Legally, Hlophe is therefore teetering on the ropes and the referee is almost ready to declare a win for the CC on a technical knockout. It’s close to impossible to think of a scenario in which the JSC does not find that he was in breach of the judicial code of conduct. It is also more than likely that they will find that he is guilty of gross misconduct.

So, the absurd abuse of the process by Hlophe and his lawyers today was not aimed at a legal audience. They are obviously trying for a “political solution”. Hey, if it seemed to have worked for Jacob Zuma, why not for him?

One problem though: the SCA has already noted that Hlophe’s legal manoeuvrings had nothing to do with a concern with the judiciary and the administration of justice and everything to do with his own self-interest. Today’s sad turn of events will only reinforce the perception that Hlophe is a dangerous unguided missile who is only interested in one thing – saving himself at any cost, even if it meant destroying the judiciary. This line of defense will alienate many of the good people in the ANC, who will ultimately have to decide if they will vote for his impeachment in Parliament if the JSC recommends that he be impeached.

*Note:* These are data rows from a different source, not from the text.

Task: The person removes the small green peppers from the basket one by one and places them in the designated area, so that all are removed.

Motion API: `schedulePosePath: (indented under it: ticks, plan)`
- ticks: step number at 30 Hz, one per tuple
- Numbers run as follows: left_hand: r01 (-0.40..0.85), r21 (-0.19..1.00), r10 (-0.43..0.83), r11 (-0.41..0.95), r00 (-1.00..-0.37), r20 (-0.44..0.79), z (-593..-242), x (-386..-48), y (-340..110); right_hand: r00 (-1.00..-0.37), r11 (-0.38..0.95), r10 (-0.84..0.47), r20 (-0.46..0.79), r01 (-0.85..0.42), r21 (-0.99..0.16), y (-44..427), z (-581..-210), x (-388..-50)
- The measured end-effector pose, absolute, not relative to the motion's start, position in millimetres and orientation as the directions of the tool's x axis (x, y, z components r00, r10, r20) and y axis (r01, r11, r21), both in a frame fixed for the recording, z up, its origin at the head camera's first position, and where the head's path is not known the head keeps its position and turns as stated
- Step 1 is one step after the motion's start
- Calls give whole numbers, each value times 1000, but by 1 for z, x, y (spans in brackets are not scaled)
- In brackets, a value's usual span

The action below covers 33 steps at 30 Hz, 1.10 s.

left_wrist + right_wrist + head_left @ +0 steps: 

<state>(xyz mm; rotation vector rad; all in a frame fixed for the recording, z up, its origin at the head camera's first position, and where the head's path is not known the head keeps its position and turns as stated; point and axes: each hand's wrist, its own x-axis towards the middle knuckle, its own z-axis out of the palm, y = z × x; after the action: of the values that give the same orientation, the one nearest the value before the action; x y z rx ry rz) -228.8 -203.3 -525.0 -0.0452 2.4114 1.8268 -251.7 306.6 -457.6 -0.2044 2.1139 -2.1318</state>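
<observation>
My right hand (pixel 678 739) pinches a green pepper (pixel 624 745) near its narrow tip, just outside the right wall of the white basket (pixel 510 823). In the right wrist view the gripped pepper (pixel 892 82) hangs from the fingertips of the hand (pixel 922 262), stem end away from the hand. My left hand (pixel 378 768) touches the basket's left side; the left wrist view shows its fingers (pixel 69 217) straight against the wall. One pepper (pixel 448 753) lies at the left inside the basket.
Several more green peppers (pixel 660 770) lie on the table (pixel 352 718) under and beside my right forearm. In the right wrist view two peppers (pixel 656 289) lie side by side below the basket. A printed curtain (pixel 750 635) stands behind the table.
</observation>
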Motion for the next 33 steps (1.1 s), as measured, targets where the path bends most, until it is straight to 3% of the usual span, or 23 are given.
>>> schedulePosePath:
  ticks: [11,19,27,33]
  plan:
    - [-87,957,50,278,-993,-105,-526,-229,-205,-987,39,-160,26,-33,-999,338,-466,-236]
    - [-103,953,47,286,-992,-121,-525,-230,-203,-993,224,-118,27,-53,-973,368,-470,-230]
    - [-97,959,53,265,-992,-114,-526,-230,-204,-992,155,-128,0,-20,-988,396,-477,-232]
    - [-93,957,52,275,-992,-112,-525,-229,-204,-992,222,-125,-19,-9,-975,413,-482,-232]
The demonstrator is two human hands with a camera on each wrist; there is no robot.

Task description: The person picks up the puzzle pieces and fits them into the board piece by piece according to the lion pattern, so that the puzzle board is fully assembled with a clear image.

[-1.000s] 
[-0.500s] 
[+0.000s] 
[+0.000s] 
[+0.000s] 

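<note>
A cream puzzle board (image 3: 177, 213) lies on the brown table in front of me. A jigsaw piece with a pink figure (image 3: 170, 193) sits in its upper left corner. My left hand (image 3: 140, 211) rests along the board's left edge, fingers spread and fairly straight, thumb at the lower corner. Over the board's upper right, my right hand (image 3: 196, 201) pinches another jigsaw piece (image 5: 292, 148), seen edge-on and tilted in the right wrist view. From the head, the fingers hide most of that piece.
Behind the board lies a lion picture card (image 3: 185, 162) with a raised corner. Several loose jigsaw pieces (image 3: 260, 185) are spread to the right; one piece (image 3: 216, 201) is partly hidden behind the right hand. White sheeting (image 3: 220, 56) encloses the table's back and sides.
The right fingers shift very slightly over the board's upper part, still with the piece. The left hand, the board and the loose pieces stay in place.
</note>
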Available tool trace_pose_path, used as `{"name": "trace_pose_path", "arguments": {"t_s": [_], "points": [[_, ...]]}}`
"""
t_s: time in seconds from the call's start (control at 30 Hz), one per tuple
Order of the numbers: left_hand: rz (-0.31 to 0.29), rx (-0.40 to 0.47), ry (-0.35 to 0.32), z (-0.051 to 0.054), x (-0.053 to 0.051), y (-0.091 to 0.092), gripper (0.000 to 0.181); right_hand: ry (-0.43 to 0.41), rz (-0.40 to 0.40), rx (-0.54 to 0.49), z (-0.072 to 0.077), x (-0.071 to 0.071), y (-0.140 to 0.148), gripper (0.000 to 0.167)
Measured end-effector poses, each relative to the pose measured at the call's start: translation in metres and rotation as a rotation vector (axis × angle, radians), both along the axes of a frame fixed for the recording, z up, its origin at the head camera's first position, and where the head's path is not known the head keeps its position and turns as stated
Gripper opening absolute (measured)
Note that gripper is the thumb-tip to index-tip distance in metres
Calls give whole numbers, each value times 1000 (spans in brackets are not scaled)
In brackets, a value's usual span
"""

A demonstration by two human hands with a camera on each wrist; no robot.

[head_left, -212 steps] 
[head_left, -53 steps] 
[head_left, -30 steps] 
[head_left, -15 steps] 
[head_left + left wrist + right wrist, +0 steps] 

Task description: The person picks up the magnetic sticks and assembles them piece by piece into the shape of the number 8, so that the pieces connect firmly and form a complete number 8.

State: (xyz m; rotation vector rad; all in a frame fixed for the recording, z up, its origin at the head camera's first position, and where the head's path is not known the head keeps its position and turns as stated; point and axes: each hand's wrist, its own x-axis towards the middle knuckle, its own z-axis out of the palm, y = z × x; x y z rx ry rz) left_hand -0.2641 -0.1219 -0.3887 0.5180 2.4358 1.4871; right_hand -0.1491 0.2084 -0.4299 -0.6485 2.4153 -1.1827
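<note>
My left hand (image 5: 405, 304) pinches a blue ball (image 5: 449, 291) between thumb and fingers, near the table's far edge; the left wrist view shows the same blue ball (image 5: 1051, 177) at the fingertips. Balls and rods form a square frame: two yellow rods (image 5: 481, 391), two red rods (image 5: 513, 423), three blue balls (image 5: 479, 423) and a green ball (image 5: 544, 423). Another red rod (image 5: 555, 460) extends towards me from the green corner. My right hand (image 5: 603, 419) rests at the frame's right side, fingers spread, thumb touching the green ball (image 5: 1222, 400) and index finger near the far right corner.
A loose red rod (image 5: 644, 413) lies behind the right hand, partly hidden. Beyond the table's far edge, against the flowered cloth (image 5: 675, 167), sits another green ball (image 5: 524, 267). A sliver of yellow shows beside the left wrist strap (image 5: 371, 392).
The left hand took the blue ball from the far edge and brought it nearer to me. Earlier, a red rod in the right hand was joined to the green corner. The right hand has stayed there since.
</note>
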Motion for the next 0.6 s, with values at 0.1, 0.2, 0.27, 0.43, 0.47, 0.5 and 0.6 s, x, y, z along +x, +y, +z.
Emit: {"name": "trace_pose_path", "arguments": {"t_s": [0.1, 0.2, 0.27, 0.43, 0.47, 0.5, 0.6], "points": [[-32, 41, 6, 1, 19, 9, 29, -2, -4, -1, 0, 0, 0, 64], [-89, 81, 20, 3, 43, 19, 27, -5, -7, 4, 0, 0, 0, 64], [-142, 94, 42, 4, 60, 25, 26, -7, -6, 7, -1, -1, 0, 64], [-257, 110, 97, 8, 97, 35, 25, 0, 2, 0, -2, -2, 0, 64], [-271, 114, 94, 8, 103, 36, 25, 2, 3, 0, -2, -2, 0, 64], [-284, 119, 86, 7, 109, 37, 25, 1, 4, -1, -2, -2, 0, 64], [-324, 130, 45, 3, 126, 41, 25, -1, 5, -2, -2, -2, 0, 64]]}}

Tonight I will say a little prayer for Hlophe’s health in the hope that he recovers from his terrible ailment before Saturday. The sooner this case is dispensed with and the sooner we can rid our judiciary of this destructive behaviour, the better for all of us. If this happens, I might drive out to the Joe Slovo informal settlement with a crate or two of beer to celebrate with the men and women living in that informal settlement whose eviction was ordered by Hlophe in one of the most heartless and pro-rich judgments I have ever read in the new South Africa.

Like me, I am sure the honest and decent people living in Joe Slovo and now threatened with eviction to far off Delft because of Judge President Hlophe’s weirdly cold and dishonest judgment, will cheer the demise of a seemingly brilliant mind brought low by an inexplicable lust for money and power, a lack of empathy for others  less fortunate than himself and an ethical blind spot as large as the Grand Canyon.